So how did Jerome meet Ethel, I wondered.  I found a passenger manifest dated August 23, 1914, just over five months after Keith’s death, listing Ethel Chase Keith as a passenger on a ship sailing from Liverpool, England, to Quebec, Canada.  At first I thought she was traveling alone, but then I noticed that the entries above hers were for a Harold B. Chase, born in Mt.
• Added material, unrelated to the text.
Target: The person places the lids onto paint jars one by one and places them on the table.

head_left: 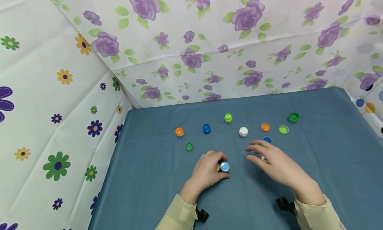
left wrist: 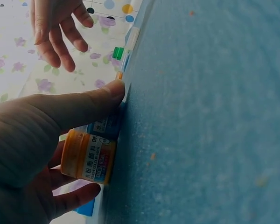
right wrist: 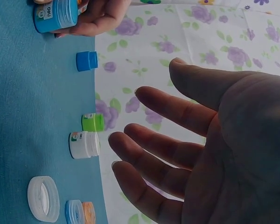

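Note:
My left hand (head_left: pixel 206 170) curls its thumb and fingers round two small paint jars standing side by side on the blue cloth. One is a light blue jar (head_left: pixel 224 167); the other, an orange-yellow jar (left wrist: pixel 93 156) with a printed label, is mostly covered by the hand in the head view. To the right, my right hand (head_left: pixel 273 163) hovers with loosely spread fingers, holding nothing. Beneath its fingers a white lid (right wrist: pixel 43 199) is partly hidden in the head view. A blue lid (head_left: pixel 267 140) lies just beyond the fingertips.
Farther back stand an orange jar (head_left: pixel 179 132), a blue jar (head_left: pixel 206 129), a lime jar (head_left: pixel 228 118), a white jar (head_left: pixel 243 132) and a green jar (head_left: pixel 293 117). Lids in green (head_left: pixel 189 147), orange (head_left: pixel 265 127) and lime (head_left: pixel 284 129) lie flat. Flowered sheets (head_left: pixel 191 57) hang behind.

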Demonstrator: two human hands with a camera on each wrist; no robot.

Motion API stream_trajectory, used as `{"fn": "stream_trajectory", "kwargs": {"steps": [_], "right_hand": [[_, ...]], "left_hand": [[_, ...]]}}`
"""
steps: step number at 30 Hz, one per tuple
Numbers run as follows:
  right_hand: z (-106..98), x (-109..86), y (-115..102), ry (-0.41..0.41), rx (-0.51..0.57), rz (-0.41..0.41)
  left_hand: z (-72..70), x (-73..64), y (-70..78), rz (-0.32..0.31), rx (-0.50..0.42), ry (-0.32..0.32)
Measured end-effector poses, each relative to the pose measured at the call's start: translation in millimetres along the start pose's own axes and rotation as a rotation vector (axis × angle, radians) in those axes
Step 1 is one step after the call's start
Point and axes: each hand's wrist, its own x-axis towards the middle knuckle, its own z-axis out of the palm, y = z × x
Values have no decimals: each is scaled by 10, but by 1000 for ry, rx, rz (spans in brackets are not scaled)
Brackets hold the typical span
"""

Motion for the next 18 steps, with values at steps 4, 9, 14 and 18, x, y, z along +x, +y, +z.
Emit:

Vernon, Ohio, obviously Ethel’s brother, and Harold’s wife Ruth Caroline Chase.

Ship manifest dated August 23, 1914 for the Megantic from Liverpool to Quebec

Ship manifest dated August 23, 1914 for the Megantic from Liverpool to Quebec

The names seemed familiar, so I checked my family tree, and sure enough, Myer Cohen, Sr., Jerome’s uncle, had a daughter Ruth who married a man named Harold Chase just about a year before in October 29, 1913, the same month that Ethel had married Benjamin F. Keith.  So Ethel must have either known Jerome already, as he was Ruth’s first cousin, or she was introduced to him by her brother and sister-in-law.  It appears that Ethel was living with Ruth and Harold at that time as well as traveling with them.  Unlike the case with  her first husband who was more than forty years older than she, this time Ethel married a man three years her junior.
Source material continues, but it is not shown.